## THE TASK
Below are some records. Print exactly the lines between the one holding "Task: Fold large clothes" and the one holding "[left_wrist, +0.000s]", inclusive, and nothing else.

Data records:
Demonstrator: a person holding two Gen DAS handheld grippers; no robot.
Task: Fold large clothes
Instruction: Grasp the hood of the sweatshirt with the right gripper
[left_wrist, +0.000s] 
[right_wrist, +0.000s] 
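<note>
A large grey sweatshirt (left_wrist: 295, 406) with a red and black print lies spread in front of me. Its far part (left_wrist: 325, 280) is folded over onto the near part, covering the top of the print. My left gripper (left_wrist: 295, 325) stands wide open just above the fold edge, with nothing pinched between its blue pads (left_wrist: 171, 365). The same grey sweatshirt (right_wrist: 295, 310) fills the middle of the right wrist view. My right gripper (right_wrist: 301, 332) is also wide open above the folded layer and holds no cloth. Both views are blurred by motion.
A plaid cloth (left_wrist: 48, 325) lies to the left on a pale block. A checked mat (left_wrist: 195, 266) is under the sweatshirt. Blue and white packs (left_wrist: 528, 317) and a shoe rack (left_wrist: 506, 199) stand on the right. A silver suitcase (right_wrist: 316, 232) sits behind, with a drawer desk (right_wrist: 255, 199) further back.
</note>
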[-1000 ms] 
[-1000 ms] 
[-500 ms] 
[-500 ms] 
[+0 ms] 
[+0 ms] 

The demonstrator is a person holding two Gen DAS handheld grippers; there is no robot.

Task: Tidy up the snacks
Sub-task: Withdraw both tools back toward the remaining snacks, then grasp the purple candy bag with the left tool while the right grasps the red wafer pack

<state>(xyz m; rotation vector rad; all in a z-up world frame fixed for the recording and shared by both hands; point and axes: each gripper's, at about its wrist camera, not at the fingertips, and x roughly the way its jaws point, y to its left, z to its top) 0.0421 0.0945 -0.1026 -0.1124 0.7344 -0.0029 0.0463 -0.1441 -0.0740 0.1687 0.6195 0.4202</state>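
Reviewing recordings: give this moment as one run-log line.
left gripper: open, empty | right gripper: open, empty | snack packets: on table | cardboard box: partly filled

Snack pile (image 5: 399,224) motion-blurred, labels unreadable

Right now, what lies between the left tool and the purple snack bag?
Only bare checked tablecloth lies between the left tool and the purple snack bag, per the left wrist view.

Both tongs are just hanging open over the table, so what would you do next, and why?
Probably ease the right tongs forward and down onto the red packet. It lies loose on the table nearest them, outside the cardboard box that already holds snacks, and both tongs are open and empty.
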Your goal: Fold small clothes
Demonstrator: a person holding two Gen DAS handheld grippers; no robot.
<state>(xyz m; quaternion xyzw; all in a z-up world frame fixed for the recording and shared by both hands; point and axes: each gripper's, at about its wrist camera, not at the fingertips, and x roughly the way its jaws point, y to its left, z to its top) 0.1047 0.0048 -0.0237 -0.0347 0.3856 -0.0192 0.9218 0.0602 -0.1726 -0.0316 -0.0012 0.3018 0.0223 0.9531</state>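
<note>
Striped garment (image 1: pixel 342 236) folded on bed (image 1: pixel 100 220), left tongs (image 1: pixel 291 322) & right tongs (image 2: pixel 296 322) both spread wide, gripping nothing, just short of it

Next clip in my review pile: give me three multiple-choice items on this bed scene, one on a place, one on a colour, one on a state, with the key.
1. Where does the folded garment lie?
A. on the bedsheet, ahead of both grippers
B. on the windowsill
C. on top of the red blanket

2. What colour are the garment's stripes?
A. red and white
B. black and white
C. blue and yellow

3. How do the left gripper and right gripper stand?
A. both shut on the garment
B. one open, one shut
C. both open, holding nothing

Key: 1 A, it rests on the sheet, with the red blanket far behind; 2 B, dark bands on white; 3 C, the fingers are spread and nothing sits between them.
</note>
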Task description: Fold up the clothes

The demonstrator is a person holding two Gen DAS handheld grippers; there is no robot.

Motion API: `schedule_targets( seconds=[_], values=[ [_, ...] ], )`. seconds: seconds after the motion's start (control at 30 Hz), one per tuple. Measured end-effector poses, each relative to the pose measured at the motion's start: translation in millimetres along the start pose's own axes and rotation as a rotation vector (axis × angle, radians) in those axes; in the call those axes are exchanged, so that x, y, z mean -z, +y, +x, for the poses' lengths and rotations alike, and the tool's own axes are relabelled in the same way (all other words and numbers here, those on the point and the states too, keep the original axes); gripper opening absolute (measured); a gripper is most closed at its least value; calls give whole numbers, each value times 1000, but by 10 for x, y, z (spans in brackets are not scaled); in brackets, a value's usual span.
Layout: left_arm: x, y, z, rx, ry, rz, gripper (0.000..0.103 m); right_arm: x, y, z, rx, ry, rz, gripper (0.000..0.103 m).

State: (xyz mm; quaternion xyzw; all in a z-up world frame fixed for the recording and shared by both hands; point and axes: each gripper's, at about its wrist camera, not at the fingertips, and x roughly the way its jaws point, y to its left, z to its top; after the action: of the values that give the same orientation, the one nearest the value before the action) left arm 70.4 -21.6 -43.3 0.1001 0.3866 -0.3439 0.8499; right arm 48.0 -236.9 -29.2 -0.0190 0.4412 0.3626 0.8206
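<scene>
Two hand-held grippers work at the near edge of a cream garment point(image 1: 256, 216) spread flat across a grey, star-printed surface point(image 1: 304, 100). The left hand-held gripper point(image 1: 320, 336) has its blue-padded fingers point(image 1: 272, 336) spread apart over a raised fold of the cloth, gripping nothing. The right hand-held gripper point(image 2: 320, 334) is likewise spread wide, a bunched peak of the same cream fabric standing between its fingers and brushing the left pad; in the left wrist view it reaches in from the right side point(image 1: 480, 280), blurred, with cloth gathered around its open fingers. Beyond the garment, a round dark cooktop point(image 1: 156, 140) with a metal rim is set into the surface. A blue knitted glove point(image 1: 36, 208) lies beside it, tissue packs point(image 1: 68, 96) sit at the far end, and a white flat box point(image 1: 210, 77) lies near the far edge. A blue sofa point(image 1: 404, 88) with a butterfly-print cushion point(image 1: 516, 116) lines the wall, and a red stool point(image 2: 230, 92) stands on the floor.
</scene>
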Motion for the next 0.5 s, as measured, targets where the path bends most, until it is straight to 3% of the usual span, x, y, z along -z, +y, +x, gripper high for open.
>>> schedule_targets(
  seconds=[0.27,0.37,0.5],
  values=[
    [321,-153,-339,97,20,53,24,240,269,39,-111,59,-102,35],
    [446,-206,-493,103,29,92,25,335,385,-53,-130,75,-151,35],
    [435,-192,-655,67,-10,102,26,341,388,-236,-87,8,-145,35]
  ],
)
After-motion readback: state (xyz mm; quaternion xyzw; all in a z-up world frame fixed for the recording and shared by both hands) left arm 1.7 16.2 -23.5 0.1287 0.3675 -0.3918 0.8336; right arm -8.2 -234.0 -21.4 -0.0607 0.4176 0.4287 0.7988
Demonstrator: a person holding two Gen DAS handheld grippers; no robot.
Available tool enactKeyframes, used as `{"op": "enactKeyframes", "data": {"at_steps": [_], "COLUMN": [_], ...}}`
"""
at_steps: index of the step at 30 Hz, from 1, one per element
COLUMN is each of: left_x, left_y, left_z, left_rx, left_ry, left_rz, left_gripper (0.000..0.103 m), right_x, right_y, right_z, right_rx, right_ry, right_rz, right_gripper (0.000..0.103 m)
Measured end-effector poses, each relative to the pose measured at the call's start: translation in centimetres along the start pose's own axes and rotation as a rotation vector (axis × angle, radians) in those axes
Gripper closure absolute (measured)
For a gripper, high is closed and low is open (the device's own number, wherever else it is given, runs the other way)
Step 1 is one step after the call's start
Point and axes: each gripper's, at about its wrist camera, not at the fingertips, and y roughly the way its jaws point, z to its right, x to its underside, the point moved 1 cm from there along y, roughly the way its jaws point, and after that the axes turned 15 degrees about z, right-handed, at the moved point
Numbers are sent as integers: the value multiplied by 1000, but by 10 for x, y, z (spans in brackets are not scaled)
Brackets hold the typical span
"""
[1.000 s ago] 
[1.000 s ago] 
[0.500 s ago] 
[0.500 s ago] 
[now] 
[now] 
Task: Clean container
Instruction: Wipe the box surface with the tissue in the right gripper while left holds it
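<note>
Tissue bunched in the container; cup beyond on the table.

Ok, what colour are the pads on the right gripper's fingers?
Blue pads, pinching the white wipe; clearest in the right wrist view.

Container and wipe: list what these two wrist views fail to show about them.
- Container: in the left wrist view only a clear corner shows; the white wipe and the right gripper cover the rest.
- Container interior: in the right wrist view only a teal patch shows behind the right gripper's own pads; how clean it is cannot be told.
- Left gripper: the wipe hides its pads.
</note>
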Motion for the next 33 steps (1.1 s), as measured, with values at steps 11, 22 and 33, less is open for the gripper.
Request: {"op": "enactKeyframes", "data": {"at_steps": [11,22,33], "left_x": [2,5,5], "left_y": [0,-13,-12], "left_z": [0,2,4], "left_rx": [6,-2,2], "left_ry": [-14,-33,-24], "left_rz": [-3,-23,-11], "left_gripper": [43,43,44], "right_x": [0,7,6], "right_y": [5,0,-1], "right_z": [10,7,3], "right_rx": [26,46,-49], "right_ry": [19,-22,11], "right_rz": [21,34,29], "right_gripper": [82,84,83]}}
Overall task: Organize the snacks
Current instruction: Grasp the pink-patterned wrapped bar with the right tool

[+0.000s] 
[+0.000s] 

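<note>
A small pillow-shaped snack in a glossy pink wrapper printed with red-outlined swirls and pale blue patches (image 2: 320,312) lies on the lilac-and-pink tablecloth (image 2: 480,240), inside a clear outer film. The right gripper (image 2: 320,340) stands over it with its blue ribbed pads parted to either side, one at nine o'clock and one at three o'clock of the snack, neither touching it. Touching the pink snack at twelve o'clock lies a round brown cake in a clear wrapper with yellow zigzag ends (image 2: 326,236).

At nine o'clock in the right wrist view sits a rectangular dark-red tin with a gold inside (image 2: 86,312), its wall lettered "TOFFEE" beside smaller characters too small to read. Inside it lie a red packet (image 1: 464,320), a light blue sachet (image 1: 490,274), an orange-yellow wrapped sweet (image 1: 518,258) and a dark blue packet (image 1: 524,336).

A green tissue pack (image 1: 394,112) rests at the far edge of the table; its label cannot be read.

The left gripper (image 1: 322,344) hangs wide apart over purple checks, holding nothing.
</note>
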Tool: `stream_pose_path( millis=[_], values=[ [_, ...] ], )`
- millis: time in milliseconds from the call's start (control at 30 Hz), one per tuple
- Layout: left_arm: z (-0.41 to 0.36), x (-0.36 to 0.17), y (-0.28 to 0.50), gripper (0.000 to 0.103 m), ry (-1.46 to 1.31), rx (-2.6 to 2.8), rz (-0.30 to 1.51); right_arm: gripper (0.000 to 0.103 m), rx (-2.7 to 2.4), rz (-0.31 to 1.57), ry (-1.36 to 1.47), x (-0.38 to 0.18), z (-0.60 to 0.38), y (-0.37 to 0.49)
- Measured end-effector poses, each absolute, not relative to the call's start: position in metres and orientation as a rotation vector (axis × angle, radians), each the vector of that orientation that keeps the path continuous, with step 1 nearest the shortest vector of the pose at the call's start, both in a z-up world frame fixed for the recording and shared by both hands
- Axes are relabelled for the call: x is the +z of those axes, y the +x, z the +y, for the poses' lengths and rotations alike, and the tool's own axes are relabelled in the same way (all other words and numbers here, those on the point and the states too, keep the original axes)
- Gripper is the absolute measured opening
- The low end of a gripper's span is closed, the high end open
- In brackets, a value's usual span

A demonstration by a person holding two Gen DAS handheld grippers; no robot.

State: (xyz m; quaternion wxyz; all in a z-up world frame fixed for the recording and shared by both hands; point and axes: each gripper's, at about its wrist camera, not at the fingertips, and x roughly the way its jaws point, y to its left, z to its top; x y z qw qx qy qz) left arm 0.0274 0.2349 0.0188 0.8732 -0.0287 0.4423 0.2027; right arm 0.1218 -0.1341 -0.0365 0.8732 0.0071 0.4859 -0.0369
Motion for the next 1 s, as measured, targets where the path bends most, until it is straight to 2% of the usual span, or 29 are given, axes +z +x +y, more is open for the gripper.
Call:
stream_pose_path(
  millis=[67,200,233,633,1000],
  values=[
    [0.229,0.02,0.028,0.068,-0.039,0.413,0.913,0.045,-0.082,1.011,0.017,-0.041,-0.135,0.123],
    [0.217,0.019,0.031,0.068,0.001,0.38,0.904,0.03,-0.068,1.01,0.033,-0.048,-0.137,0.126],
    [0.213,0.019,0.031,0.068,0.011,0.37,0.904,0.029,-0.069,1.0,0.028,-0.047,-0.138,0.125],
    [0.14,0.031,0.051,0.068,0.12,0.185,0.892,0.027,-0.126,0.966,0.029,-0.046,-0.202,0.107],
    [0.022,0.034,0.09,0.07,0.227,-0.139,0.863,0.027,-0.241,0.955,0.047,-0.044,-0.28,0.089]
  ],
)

## TASK OUTPUT
Task: Fold large clothes
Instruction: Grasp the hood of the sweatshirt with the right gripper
[left_wrist, +0.000s] 

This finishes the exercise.